* _What you should do_
If a line in the data below contains the word "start", copy it out.

* _Provided data_
┄┄┄┄┄┄┄┄┄┄┄┄┄┄┄┄┄┄┄┄
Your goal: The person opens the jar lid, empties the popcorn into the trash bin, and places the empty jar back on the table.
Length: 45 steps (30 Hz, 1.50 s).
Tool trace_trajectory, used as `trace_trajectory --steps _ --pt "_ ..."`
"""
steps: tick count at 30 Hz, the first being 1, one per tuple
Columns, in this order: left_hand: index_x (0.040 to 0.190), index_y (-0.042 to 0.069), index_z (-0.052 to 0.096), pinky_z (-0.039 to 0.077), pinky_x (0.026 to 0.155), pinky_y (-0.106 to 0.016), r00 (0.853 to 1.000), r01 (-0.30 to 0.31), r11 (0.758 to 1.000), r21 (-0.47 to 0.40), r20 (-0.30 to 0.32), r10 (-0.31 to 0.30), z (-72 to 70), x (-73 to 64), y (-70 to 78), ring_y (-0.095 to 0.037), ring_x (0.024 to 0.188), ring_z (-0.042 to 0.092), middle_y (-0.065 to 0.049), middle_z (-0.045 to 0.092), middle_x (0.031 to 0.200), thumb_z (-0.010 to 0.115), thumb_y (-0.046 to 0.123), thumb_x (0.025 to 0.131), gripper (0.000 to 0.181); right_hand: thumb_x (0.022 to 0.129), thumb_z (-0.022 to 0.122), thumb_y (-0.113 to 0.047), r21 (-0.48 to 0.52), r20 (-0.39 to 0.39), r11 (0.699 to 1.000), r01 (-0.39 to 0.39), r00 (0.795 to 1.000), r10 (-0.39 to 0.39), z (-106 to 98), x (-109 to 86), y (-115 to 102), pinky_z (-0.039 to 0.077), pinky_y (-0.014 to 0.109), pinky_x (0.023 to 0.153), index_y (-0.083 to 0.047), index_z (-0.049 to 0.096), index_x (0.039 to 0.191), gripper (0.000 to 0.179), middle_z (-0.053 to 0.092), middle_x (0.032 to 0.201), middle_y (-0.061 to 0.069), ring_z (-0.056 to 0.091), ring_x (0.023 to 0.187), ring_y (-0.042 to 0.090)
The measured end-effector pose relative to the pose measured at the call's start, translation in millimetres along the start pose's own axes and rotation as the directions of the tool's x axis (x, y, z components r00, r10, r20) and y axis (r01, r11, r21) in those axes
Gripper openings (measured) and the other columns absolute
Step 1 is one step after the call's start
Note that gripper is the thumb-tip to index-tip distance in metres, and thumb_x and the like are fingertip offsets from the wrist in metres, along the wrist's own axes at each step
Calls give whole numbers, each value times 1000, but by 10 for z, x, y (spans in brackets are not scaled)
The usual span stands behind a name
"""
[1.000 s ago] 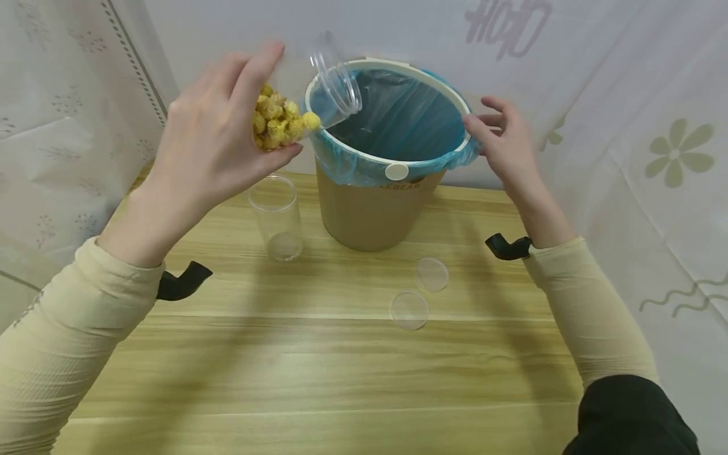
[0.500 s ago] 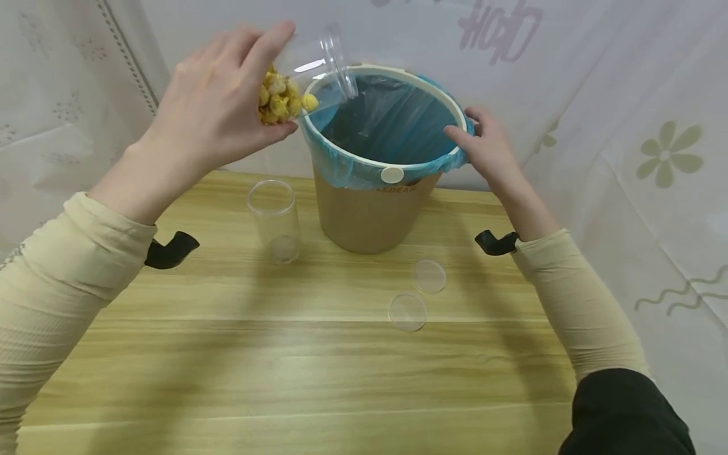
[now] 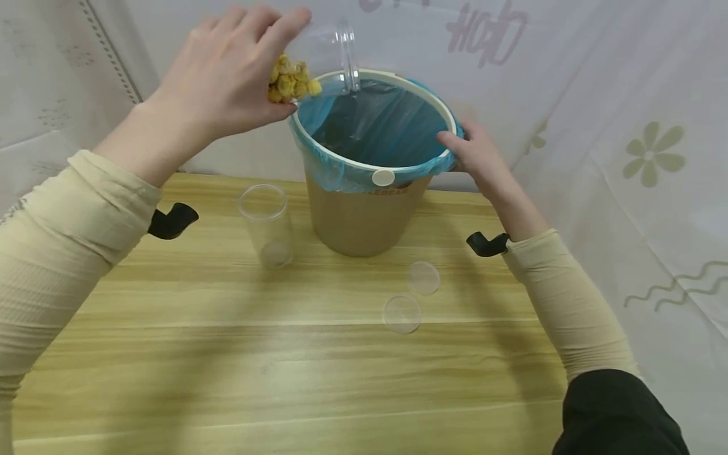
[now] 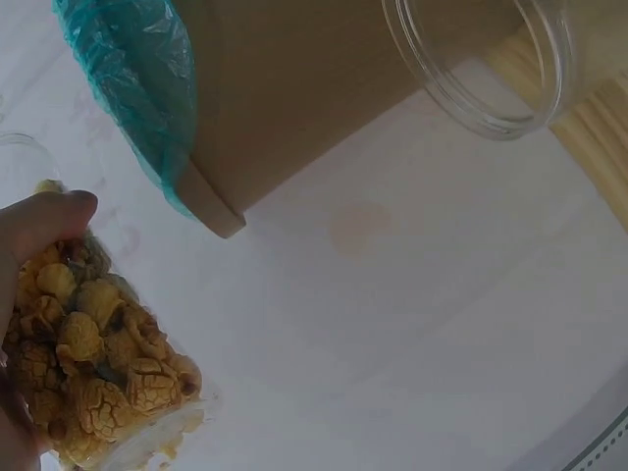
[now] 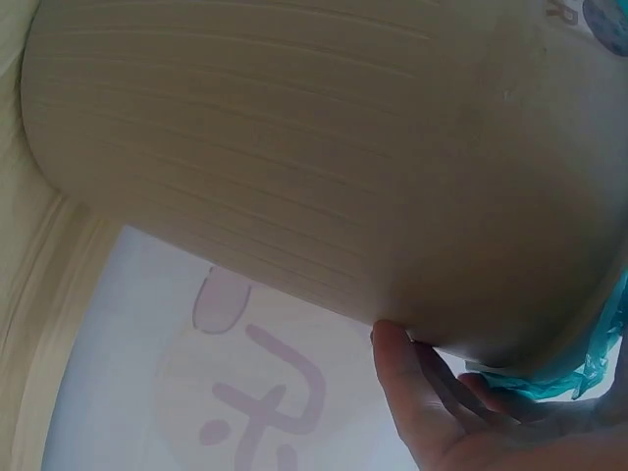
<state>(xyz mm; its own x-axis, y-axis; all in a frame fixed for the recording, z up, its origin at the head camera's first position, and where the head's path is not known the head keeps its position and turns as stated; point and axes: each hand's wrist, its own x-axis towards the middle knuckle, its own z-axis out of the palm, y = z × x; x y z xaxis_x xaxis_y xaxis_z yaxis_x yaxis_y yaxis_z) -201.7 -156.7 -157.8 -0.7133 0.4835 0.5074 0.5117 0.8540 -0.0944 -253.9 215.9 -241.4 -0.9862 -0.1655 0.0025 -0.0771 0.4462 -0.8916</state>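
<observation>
My left hand (image 3: 227, 76) grips a clear plastic jar (image 3: 327, 47) lying on its side. Yellow popcorn (image 3: 287, 81) is bunched toward the hand end, and the jar's mouth is over the left rim of a tan trash bin (image 3: 364, 218). A blue bag (image 3: 344, 180) lines the bin and folds over its rim. On the bin's right side my right hand (image 3: 478, 155) holds the rim, thumb on top. The right wrist view shows the fingers (image 5: 397, 378) against the outside wall. Close up in the left wrist view, popcorn (image 4: 93, 339) fills the visible part of the jar.
A second clear jar (image 3: 264, 224) stands upright and uncapped left of the bin. Two clear round lids (image 3: 423, 278) lie flat on the wooden table (image 3: 284, 379) in front of it. White printed cloth (image 3: 597, 126) hangs behind and at the sides.
My left hand has risen in view, bringing the jar nearer level with its mouth by the bin. The right hand has settled its fingers and thumb onto the rim. The view has shifted slightly.
</observation>
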Motion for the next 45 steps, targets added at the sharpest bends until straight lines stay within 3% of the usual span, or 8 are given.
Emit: trace_trajectory --steps 5,9,12,16,24,34,41,45 --pt "157 15 31 47 100 -71 999 -37 998 42 25 36 11 39 -44 -51 126 53 -24 53 144 80 22 84 88 100 57 -34 10 15 1000 -9 1000 9 42 11 -18 61 27 82 -7 55 142 50 71 117 8 70 92 10" --pt "155 13 34 47 99 -69 995 -103 990 98 8 103 15 55 -101 -51 123 53 -25 55 139 81 17 83 86 100 56 -33 15 23 1000 -11 1000 11 79 26 -41 62 30 83 -9 53 145 52 69 125 13 70 96 12" --pt "154 11 35 44 106 -66 990 -143 980 139 12 143 1 79 -132 -50 125 51 -26 55 138 82 13 81 87 100 55 -34 15 34 1000 -23 999 22 108 43 -57 62 36 90 -13 50 150 55 65 136 17 70 103 15" --pt "156 12 34 35 115 -63 984 -175 971 163 71 165 -25 136 -121 -49 130 47 -27 53 141 83 12 81 90 100 53 -34 25 40 999 -41 998 40 133 49 -68 59 47 100 -15 46 153 57 60 144 17 67 115 22" --pt "155 12 34 35 116 -62 966 -255 920 298 128 226 -40 197 -84 -49 127 48 -26 51 143 88 14 79 93 100 53 -34 38 42 999 -33 999 31 160 56 -74 58 50 102 -14 45 153 57 59 144 17 66 118 24" --pt "146 14 42 39 108 -61 952 -300 900 315 44 302 -18 218 -85 -48 118 53 -25 56 132 78 3 83 73 100 52 -34 48 51 998 -40 998 37 178 56 -93 54 56 105 -14 43 155 58 57 148 17 63 127 31" --pt "147 18 42 38 110 -62 950 -304 890 338 40 309 -19 242 -40 -46 121 51 -23 56 135 72 2 90 66 100 52 -33 50 57 998 -27 998 24 176 54 -89 55 56 103 -13 45 154 58 57 148 18 63 127 32" --pt "145 18 42 40 107 -63 945 -313 867 387 32 326 -29 260 -3 -44 123 51 -22 57 135 66 -4 93 61 100 51 -33 50 57 998 -24 998 21 166 50 -90 54 58 104 -14 46 153 57 59 147 17 65 124 31"
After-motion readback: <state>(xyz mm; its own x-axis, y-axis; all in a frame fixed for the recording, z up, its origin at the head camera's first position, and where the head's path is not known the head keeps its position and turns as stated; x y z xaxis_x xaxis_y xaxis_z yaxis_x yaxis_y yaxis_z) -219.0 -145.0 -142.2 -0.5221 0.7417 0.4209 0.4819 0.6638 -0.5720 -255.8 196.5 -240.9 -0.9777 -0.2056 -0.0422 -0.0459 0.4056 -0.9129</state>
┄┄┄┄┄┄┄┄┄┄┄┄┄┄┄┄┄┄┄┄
* _Problem solution_
The measured end-effector pose relative to the pose measured at the call's start, translation in millimetres along the start pose's own axes and rotation as the directions of the tool's x axis (x, y, z components r00, r10, r20) and y axis (r01, r11, r21) in those axes
Step 1 is one step after the call's start

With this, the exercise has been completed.